Setting How you’d likely pay (example) What changes with this bill
Pharmacy (covered service) 20% coinsurance of Medicare’s allowed amount; often $0 with Medigap/Medicaid Same coinsurance rules as other Part B services; no balance billing
Urgent care/physician office 20% coinsurance of physician fee schedule amount No change from current law; this bill may shift some visits to pharmacies
Pharmacy (service not in scope) Cash price (varies) No change—only covered if it’s one of the bill’s listed conditions or tied to a declared emergency
03 · Section

Short-term vs. long-term effects

  • Short term (2026 launch): Immediate convenience and fewer surprise fees; some seniors see lower total episode costs by avoiding urgent care.
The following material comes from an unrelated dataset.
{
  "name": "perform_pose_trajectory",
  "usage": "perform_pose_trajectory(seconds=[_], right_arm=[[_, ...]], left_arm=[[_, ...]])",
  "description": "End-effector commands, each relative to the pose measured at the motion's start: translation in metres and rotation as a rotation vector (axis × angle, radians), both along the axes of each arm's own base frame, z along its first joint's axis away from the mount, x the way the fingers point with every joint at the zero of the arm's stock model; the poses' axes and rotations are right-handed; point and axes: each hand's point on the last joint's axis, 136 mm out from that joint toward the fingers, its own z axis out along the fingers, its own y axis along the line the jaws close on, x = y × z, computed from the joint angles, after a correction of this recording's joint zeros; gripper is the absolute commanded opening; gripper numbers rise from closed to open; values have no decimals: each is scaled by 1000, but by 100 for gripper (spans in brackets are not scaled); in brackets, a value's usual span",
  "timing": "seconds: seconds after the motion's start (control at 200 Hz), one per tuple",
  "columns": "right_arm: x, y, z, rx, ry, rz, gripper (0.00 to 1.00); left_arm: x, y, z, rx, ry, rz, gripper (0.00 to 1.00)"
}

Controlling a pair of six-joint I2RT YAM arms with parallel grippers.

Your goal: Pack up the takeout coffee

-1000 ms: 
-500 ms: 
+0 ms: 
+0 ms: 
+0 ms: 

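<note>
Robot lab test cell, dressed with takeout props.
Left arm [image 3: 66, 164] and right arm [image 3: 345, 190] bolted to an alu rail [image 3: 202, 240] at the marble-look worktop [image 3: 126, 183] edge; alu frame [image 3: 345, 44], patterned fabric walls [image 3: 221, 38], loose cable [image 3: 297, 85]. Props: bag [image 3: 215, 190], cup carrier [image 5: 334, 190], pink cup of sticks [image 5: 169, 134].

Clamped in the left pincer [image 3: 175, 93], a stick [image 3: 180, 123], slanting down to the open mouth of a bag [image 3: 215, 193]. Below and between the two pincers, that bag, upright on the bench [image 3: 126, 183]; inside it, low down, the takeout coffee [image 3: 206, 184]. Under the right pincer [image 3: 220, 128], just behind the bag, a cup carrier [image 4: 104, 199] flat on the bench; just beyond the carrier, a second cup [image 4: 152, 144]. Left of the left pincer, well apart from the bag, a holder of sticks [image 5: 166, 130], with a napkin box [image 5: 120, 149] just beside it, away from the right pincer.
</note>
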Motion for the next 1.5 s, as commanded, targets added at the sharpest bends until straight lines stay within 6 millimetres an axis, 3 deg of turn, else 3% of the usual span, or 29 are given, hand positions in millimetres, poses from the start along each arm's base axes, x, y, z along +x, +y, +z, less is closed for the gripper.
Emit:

Pharmacies may add clinical slots during evenings/weekends.
  • Medium term: Better outbreak response and reduced spread during respiratory season; modest Medicare spending increase from new service utilization, partially offset by fewer high-cost visits.
  • Long term: If outcomes are good, momentum could build for broader pharmacist services under Medicare—potentially bigger access gains, but also a larger fiscal footprint that Congress would need to watch.
04 · Section

Unintended consequences and guardrails

  • Patchwork access by state scope-of-practice; seniors in restrictive states may get less benefit.
  • Pharmacy staffing strain during peak season—longer lines if stores don’t add capacity.
  • Confusion over what’s covered (narrow list) could lead to disputed charges; CMS and pharmacies will need plain-language signage and ABNs only when appropriate.
  • Small but real medical-waste bump from point-of-care tests; net environmental effect likely minimal and offset by reduced travel.
05 · Section

Bottom line—my stance

From a household-budget and fairness lens, I look at H.R. 3164 favorably. It delivers quick, local care without balance billing and with familiar Part B cost-sharing, starting January 1, 2026. The scope is narrow and state rules matter, but for everyday people—especially seniors in pharmacy-rich neighborhoods—this is a practical, money-and-time saver.